WORK ORDER – What is needed is an exact copy of every entry.

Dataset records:
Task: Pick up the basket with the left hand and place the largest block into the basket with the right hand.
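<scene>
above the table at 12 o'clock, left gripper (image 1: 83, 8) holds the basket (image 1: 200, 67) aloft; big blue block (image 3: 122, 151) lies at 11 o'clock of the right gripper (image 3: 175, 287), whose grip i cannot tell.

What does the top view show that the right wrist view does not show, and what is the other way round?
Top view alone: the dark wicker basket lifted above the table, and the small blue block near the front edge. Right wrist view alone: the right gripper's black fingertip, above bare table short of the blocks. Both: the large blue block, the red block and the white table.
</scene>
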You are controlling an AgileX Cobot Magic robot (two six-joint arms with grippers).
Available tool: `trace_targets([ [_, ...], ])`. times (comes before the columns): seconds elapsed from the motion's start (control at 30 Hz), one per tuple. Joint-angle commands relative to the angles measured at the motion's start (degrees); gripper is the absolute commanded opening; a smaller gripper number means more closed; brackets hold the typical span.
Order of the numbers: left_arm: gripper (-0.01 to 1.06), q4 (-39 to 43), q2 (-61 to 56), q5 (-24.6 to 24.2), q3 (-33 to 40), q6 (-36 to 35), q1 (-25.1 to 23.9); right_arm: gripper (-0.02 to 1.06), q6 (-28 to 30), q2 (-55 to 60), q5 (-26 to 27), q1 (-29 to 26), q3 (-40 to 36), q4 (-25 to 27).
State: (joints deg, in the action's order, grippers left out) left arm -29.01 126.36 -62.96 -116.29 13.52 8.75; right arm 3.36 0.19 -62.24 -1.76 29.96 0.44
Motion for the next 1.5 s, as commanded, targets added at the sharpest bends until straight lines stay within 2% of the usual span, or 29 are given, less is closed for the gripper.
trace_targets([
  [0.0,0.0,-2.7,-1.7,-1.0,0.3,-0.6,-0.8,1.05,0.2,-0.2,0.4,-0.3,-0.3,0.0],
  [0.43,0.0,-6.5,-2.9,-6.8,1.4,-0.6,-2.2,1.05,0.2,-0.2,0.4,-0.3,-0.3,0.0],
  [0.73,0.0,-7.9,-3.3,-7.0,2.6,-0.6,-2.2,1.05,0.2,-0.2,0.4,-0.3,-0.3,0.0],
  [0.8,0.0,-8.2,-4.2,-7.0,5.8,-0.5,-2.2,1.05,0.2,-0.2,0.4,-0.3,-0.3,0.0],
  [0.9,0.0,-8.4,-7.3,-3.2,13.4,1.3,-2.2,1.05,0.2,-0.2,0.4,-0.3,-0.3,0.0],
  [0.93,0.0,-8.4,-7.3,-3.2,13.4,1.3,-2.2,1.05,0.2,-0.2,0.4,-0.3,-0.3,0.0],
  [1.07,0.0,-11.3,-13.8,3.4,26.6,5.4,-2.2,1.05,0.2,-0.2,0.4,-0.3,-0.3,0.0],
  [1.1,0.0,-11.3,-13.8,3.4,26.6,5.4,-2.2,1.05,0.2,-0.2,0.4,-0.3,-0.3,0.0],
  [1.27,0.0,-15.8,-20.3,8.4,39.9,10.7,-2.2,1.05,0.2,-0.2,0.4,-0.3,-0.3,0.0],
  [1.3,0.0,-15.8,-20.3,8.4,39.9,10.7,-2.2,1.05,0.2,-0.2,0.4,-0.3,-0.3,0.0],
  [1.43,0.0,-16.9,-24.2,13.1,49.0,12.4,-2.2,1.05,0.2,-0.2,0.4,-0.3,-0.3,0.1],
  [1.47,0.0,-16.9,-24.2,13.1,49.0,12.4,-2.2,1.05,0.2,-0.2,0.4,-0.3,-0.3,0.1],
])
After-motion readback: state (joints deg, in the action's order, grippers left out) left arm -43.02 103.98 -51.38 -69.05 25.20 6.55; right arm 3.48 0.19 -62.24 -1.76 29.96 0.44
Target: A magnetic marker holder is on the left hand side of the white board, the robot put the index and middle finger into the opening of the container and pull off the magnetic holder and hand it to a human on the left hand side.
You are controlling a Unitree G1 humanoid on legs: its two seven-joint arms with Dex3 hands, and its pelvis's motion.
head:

RESPONSE BOX –
Task: Pick up the basket with the left hand and place the largest block into the basket with the right hand.
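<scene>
above the table at 12 o'clock, left gripper (image 1: 83, 8) holds the basket (image 1: 200, 67) aloft; big blue block (image 3: 122, 151) lies at 11 o'clock of the right gripper (image 3: 175, 287), whose grip i cannot tell.

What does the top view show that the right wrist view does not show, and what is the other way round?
Top view alone: the dark wicker basket lifted above the table, and the small blue block near the front edge. Right wrist view alone: the right gripper's black fingertip, above bare table short of the blocks. Both: the large blue block, the red block and the white table.
</scene>
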You are controlling an AgileX Cobot Magic robot (two six-joint arms with grippers).
Available tool: `trace_targets([ [_, ...], ])`. times (comes before the columns): seconds elapsed from the motion's start (control at 30 Hz), one per tuple. Joint-angle commands relative to the angles measured at the motion's start (degrees); gripper is the absolute commanded opening; a smaller gripper number means more closed; brackets hold the typical span.
Order of the numbers: left_arm: gripper (-0.01 to 1.06), q4 (-39 to 43), q2 (-61 to 56), q5 (-24.6 to 24.2), q3 (-33 to 40), q6 (-36 to 35), q1 (-25.1 to 23.9); right_arm: gripper (-0.02 to 1.06), q6 (-28 to 30), q2 (-55 to 60), q5 (-26 to 27), q1 (-29 to 26), q3 (-40 to 36), q4 (-25 to 27).
State: (joints deg, in the action's order, grippers left out) left arm -29.01 126.36 -62.96 -116.29 13.52 8.75; right arm 3.36 0.19 -62.24 -1.76 29.96 0.44
Motion for the next 1.5 s, as commanded, targets added at the sharpest bends until straight lines stay within 2% of the usual span, or 29 are given, less is closed for the gripper.
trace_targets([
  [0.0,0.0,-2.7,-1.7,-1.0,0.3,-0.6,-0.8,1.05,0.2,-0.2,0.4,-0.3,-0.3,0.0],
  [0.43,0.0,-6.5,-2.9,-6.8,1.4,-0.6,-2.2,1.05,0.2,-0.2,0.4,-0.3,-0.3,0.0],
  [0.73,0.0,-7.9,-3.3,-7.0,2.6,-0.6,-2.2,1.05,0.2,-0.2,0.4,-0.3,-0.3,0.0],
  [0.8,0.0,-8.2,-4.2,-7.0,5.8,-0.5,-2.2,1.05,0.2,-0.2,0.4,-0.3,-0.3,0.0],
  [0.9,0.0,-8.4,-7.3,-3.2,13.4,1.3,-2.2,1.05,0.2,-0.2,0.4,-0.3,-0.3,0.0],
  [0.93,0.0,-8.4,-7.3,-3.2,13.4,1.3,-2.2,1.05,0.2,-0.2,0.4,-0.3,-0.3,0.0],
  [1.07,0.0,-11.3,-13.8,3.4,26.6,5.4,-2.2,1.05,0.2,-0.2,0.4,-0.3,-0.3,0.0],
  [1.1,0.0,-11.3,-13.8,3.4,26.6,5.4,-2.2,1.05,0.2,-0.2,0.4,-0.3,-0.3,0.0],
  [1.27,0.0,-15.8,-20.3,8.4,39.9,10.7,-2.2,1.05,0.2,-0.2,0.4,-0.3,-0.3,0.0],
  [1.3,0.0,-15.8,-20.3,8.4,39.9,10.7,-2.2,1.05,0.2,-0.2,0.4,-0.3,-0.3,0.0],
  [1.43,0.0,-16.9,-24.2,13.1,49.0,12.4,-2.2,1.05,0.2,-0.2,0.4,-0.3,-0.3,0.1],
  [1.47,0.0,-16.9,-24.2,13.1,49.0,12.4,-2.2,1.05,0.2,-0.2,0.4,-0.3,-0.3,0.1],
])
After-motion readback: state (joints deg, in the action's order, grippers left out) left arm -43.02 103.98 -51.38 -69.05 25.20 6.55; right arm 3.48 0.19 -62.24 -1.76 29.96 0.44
Target: A magnetic marker holder is on the left hand side of the white board, the robot put the index and middle finger into the opening of the container and pull off the magnetic holder and hand it to a human on the left hand side.
You are controlling a Unitree G1 humanoid on legs: its two seven-joint arms with Dex3 hands, and its pelvis's motion.
head:

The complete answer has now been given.